I realize that this is an extremely lame blog post. But it is meant to demonstrate that I am extremely lame about finishing what I started. Perhaps you share the same m.o.: All excited, get a super fun project started, but then… your interest fades, you move on to the next before you finish the first. And then it’s December and you see you have… 20 unfinished projects. If you weren’t afraid to count. This little series is meant to keep me focused on finishing that darn Mahalo Lounge, one stinkin’ day at a time. Perhaps it is inspiring you to finish stuff, too?

Oh. I went 10 months without a door knob on the door from the hallway into the living room.

“Before” — I originally posted this photo on Feb. 17. So it’s been even longer than that sans door knob.
“After” — I know, this is one super exciting before-and-after. And yes, the light in the room dramatically changes how the faux bois woodwork looks. 

Cheat: My husband put the doorknob back on, on Sunday. He was excited. We actually close this door every single night and open it again every single morning.

We couldn’t figure out how to get the escutcheon to fit. I admit: I didn’t work at it too hard. I was so disgusted with myself. Just get that knob on.

It wasn’t as boring a project as you would think, though. The first time he put the knob in… he put it in “backwards”… there’s a hole in the other knob, where the locking mechanism had once been… previous owners took the locking mechanism out. Anyway. So at first it was in backwards (knob with hole facing into living room). and I was going to accept it as is, I was just grateful the job was done. But then, I closed the door… and it was locked… and we could not get it to unlock. So DH had to remove the whole knob set in place and figure out how to unlock it internally. He then reinstalled it, holey knob facing the hall. This whole doorset is pretty icky — not “fabulous original” — so some day we will replace it, we decided. Buhahahahahah. As if.

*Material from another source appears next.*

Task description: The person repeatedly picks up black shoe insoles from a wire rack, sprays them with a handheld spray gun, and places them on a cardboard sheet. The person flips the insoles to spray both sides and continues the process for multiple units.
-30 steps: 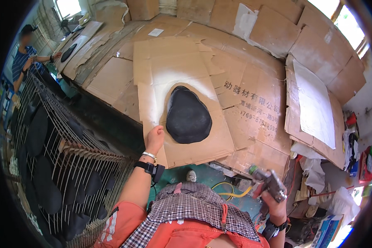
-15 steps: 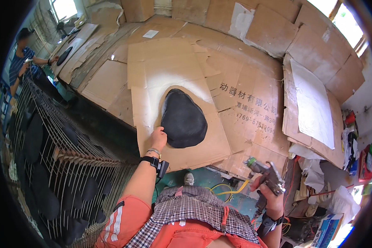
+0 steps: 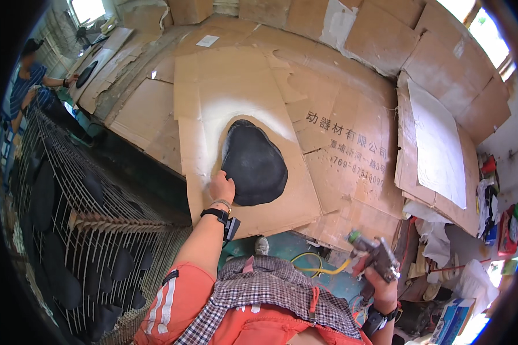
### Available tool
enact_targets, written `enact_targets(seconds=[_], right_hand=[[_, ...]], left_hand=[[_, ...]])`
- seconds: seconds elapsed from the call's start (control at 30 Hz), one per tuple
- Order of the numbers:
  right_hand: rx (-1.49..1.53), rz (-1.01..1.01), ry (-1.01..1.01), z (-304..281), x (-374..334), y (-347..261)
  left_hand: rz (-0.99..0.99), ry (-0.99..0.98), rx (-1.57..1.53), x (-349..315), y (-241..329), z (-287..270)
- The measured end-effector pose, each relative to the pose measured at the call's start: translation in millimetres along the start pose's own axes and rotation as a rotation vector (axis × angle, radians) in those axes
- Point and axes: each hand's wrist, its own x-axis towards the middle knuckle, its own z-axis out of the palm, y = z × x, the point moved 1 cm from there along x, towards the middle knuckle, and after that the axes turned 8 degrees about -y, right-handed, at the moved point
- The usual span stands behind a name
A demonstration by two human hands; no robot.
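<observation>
A black, rounded triangular pad [image 3: 255,164] lies flat on a cardboard sheet [image 3: 230,80] that carries white overspray around the pad's upper side. At the pad's lower left edge is my left hand [image 3: 221,188], its fingers closed on the rim. Off to the lower right, clear of the cardboard, my right hand [image 3: 381,283] grips a metal spray gun [image 3: 380,259] with a green part at its front end. A yellow hose [image 3: 331,270] runs near the gun; where it joins is hard to see.
Wire racks [image 3: 98,230] with several black pads stand at the left. A co-worker [image 3: 31,86] in a striped shirt handles another dark pad [image 3: 87,74] at the far left. White paper [image 3: 437,144] covers a slanted cardboard panel on the right. Cluttered bags hang beyond it.
My left hand has shifted slightly up and left along the pad's edge. The spray gun has moved a little down and right, away from the cardboard.
</observation>
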Motion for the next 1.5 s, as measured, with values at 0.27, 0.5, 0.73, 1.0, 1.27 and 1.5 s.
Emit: enact_targets(seconds=[0.27,0.5,0.73,1.0,1.27,1.5], right_hand=[[-0.037,0.048,-0.156,-8.3,3.9,0.9],[-0.007,0.086,-0.095,-23.5,-0.9,-2.2],[-0.187,0.138,-0.317,-23.8,67.6,33.2],[-0.146,0.074,-0.732,84.5,266.2,161.3],[0.385,0.543,-0.634,117.1,353.1,197.0],[0.383,0.598,-0.653,110.9,365.2,205.7]], left_hand=[[-0.079,-0.038,-0.255,5.1,9.5,-5.6],[-0.381,-0.186,-1.103,14.2,-8.1,22.2],[-0.293,-0.478,-1.201,9.7,34.6,2.3],[-0.059,-0.695,-1.535,37.3,156.2,-65.3],[0.054,-0.487,-1.937,50.8,183.3,-120.8],[0.355,-0.211,-2.173,0.5,191.3,-304.3]])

Can you guess what this is?

Meanwhile, I couldn’t stand all these house projects taunting me. So I went shopping at one of my favorite local vintage shops, Finders Keepers in Lee, Mass. I only bought a few things… but took photos for you!

This is a child’s tea set — not a full-sized set!
I bought these — three of them — for wreath-making.
I bought this mushroom ornie, and one more. I was proud of myself for my restraint.
This was made by Union Products of Leominster, Mass. — same company responsible for Don Featherstone flamingo lawn ornaments!

Onward.

Categoriestiki and bars
      1. Carolyn says:

        Wasn’t there one on a table in a post this past year? A bunch of kitchen and dining rooms? Home décor or design or something? Once it was identified by Fnarf, I remembered seeing the doll with her skirt and thought “How cute?!”
        Because if I didn’t see it here, where in the world would I have?

  1. Carolyn says:

    My daughter (who is old enough to know better) freaks out at” Made in Japan” stuff but even I was startled by the elves/fairies/what the hecks? Are those bugs? I don’t see the shell art as much anymore but thought the card players were clever. I think I’ve been relying too much on thrift stores and estate sales and should haunt some antique stores to see what’s “new/old”.
    Maybe the excuse for the doorknob was that you had to wait for the paint to dry? Come on, work with me here!
    Yeah, shopping to clear your head of cobwebs, I’ve done that.

  2. Karen says:

    Pam you have startitis. I have it too only mine is usually with knitting projects and sometimes sewing projects. I go gangbusters on a project until something new and shiny catches my eye. Before I know it, I have 12 things started. Good for you for getting another item marked off your list. Crossing something off a to-do list is very satisfying.

    1. GlenEllyn says:

      Startitis! I believe I have this, too! I don’t want to even think about how many projects I have that aren’t finished yet. Heck, I don’t even know how many lists I have. – they get left around the house, set aside or whatever, and I find them two weeks later. If I’m lucky, I get to cross something off a list. Oh well, better luck in the new year, I hope.

  3. Chad says:

    Door hardware is really important to me. I collected vintage bits that suited my house, sent them out for restoration (by a coworker’s curmudgeonly elderly uncle), and then… left them in a box for years

  4. Fnarf says:

    That weird yellow thing is a napkin holder, according to the patent number. I guess you slide a napkin into each of the slits, making a skirt around the figure. Google ‘patent USD159005’ for the original patent doc.

  5. Jamie says:

    My antique/vintage mall had almost zero vintage Christmas I was so disappointed!
    Hubby is the 90%er here and I am “the finisher” lol.

  6. Mary Elizabeth says:

    “But then, I closed the door… and it was locked… and we could not get it to unlock.” That is truly the thing about old houses. You may someday find yourself locked in the bathroom (as was my child once in my 1936 house) or locked out of a bedroom. Just hang in there, and it will sort itself out! (Hopefully without fire fighters having to break into your windows.) 🙂

  7. Neil says:

    The tall yellow wood lady thing is a napkin holder. You fold the napkins just so, stick the folded edged in the long slits, and they make a tres-fancy full-length skirt.